*What the exercise asks*: Exactly as written, output each of the lines below, with no images.

------ Dataset excerpt ------

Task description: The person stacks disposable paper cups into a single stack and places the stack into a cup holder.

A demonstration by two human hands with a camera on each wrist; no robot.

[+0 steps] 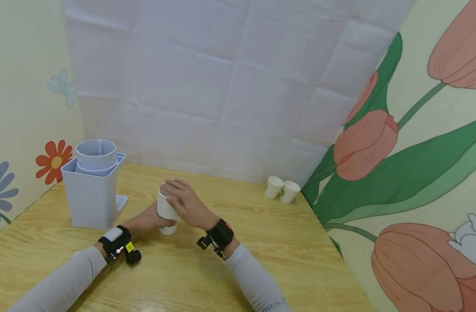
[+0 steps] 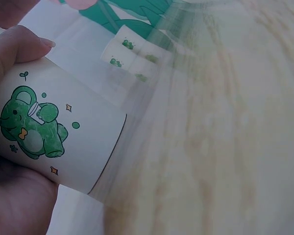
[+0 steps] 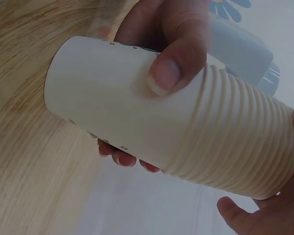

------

*Written solution*:
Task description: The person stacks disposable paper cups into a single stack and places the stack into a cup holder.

A demonstration by two human hands with a camera on each wrist; no robot.

[+0 steps] 
[+0 steps] 
[+0 steps] 

An answer has been given, and the exercise is complete.